450 Words: Houston

April 14, 2010 6:06pm | by:
“I’m a better racer.” That’s something that Ryan Villopoto said to me after the race in Houston. No, he wasn’t saying he’s a better racer than any particular person, but rather that he’s a better racer than he is a practicer, if that makes sense. He rises to the occasion. I can’t think of a single time that he was the fastest guy in practice this year, although it’s possible I’m wrong on that one. However, I know he wasn’t fastest in practice seven times this year. But, on the other hand, he has won seven races this year.

He’s a better racer.

  • RV is a better racer.
And some guys are just like that. If you’ve spent any amount of time even at local motocross races, you’ll begin to notice racers who are just flat out better after a gate drop than they are during practice. And on the other side, there are a lot of other riders who can absolutely ride fast, as long as there isn’t any pressure. As soon as it’s a race, and they find themselves wanting to push an extra two feet going into a turn before they shut off, and get on the gas earlier, they end up going slower, not faster. Their timing gets screwed up, and they get arm-pump from trying to ride outside their comfort zone.
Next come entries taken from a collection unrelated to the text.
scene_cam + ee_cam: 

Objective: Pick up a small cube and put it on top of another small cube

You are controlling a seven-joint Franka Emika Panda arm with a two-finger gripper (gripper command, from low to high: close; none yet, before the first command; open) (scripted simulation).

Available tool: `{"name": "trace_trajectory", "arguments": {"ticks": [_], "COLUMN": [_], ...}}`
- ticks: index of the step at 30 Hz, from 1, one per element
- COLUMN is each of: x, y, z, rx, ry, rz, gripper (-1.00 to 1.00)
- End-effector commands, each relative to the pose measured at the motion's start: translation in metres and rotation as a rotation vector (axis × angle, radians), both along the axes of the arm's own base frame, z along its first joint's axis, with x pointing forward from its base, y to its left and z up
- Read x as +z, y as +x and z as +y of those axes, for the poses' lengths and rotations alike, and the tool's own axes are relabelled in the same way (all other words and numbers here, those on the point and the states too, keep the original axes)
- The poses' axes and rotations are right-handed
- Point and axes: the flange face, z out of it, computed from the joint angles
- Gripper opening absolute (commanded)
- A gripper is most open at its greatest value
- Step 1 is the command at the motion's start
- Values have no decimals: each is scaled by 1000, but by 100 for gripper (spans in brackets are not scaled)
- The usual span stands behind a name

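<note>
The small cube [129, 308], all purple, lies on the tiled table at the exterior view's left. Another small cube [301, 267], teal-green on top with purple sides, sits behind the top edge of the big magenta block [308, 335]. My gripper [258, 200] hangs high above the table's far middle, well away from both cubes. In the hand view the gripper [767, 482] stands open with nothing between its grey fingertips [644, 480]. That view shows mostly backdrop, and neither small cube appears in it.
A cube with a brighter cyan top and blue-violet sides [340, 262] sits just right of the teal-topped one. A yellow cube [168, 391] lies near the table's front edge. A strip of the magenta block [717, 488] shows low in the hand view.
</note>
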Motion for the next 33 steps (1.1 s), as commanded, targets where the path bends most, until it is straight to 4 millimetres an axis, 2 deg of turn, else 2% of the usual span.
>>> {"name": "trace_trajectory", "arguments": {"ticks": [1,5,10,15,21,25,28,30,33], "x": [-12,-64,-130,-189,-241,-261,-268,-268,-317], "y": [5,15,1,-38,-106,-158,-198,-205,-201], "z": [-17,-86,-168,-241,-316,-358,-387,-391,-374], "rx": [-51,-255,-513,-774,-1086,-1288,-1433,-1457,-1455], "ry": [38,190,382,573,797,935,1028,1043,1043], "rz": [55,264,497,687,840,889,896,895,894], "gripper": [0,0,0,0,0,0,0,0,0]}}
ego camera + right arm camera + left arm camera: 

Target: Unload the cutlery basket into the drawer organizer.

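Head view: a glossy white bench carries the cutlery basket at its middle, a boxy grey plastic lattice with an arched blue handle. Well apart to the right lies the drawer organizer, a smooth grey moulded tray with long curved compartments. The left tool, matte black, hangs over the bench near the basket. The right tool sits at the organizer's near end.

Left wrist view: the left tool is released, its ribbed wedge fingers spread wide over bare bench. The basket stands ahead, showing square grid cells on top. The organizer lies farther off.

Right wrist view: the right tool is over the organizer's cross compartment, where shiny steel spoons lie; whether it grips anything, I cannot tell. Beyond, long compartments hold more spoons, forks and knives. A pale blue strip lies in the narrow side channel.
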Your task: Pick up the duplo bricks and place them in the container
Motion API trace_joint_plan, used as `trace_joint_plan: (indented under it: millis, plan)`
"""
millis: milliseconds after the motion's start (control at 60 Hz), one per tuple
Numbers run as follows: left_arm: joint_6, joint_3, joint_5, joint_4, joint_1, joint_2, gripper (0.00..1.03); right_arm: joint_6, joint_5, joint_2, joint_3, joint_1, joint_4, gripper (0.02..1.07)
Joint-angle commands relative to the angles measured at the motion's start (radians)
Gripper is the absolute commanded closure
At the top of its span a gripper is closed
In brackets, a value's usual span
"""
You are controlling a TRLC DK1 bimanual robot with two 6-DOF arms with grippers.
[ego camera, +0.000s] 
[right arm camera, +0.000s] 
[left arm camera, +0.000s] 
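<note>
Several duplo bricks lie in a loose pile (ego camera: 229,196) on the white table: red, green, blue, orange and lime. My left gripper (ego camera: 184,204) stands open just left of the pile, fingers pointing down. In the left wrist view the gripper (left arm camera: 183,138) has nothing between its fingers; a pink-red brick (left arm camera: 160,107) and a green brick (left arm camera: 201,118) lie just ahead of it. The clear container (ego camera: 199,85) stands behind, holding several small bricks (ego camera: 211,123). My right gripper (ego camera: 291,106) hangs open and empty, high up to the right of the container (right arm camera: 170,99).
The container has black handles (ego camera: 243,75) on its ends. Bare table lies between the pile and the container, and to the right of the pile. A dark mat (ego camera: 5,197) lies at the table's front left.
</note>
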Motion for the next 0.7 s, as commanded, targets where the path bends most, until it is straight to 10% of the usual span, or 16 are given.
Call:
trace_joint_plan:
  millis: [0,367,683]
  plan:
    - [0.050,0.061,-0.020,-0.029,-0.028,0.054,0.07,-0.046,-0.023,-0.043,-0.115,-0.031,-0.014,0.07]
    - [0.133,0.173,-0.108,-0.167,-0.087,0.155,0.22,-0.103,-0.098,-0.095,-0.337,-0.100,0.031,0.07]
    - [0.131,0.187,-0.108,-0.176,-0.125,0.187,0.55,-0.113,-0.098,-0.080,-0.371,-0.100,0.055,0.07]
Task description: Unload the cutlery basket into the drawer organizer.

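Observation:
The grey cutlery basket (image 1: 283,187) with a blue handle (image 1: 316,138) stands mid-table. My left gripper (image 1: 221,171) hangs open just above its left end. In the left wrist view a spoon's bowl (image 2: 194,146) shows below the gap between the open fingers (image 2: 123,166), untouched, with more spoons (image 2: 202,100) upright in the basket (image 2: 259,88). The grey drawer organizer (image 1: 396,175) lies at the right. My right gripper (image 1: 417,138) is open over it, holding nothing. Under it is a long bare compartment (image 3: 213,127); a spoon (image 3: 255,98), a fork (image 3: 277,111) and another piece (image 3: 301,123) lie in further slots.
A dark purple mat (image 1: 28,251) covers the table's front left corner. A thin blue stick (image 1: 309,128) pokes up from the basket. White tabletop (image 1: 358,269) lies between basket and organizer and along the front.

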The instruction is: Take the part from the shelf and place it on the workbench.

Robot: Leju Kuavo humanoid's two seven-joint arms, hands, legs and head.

Villopoto wasn’t that impressive in Houston – that is, until the main event. He was eighth-fastest in timed qualifying, almost a second and a half slower than title rival Ryan Dungey, and he went down in the whoops during the first timed session and got up limping on his hurt left foot again. Things frankly weren’t looking too good for Villopoto.

And then in his heat race, he struggled on his way to fifth place, which set him up with the 10th gate pick in the main event – not exactly stellar to get a pick mid-pack like that.

But that didn’t stop him from getting the holeshot when it counted, thus checking out to lead all 20 laps.

And to add insult to injury for Dungey, even though he had the first gate pick in the main event, he started at the tail end of the top five, and as he was trying to work his way forward past Josh Hill, Ivan Tedesco passed him and Hill both to take over third, and as Dungey tried to pass Tedesco later in the race, he stalled his motorcycle.

And finally, as he was coming back through the pack, Dungey ran into the one person he didn’t want to run into – Villopoto’s teammate Chad Reed, who sat fourth at the time. Dungey couldn’t catch Reed, and so he lost nine points to rival Villopoto.

There are four rounds left, and both Villopoto and Dungey control their own destinies now.